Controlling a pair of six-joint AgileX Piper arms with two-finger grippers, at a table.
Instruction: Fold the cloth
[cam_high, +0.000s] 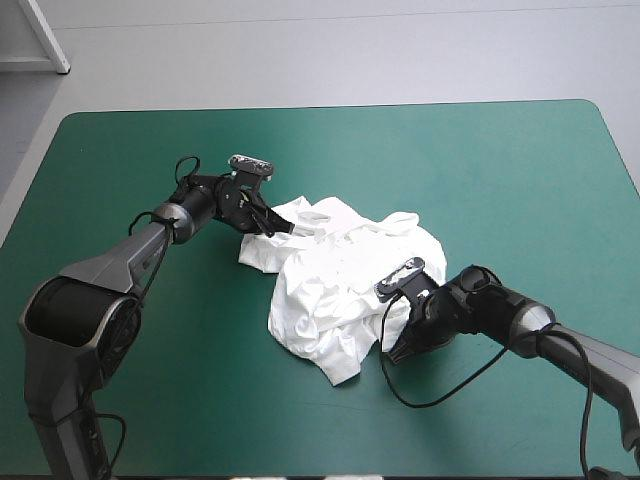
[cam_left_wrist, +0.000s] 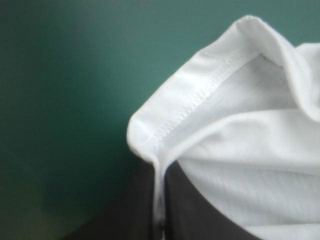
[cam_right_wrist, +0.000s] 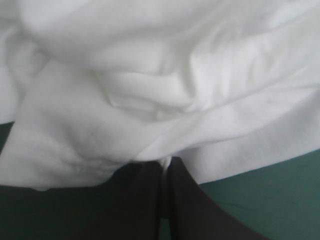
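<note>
The white T-shirt (cam_high: 340, 275) lies as a crumpled heap in the middle of the teal-green table. My left gripper (cam_high: 277, 229) is at the heap's far left edge, shut on a stitched hem of the T-shirt (cam_left_wrist: 210, 90); its black fingers (cam_left_wrist: 190, 210) meet with white cloth pinched between them. At the heap's near right side, my right gripper (cam_high: 392, 352) is shut on a fold of the T-shirt (cam_right_wrist: 150, 100), with a thin strip of cloth caught between its fingers (cam_right_wrist: 185, 205).
Bare teal-green cover (cam_high: 480, 170) surrounds the heap on all sides. A black cable loop (cam_high: 450, 385) lies on the table near the right arm.
</note>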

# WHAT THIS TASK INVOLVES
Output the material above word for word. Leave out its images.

# SOLUTION
Controlling a pair of six-joint AgileX Piper arms with two-finger grippers, at a table.
Instruction: Fold the cloth
[cam_high, +0.000s] 
[cam_left_wrist, +0.000s] 
[cam_right_wrist, +0.000s] 
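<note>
The white T-shirt (cam_high: 340, 275) lies as a crumpled heap in the middle of the teal-green table. My left gripper (cam_high: 277, 229) is at the heap's far left edge, shut on a stitched hem of the T-shirt (cam_left_wrist: 210, 90); its black fingers (cam_left_wrist: 190, 210) meet with white cloth pinched between them. At the heap's near right side, my right gripper (cam_high: 392, 352) is shut on a fold of the T-shirt (cam_right_wrist: 150, 100), with a thin strip of cloth caught between its fingers (cam_right_wrist: 185, 205).
Bare teal-green cover (cam_high: 480, 170) surrounds the heap on all sides. A black cable loop (cam_high: 450, 385) lies on the table near the right arm.
</note>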

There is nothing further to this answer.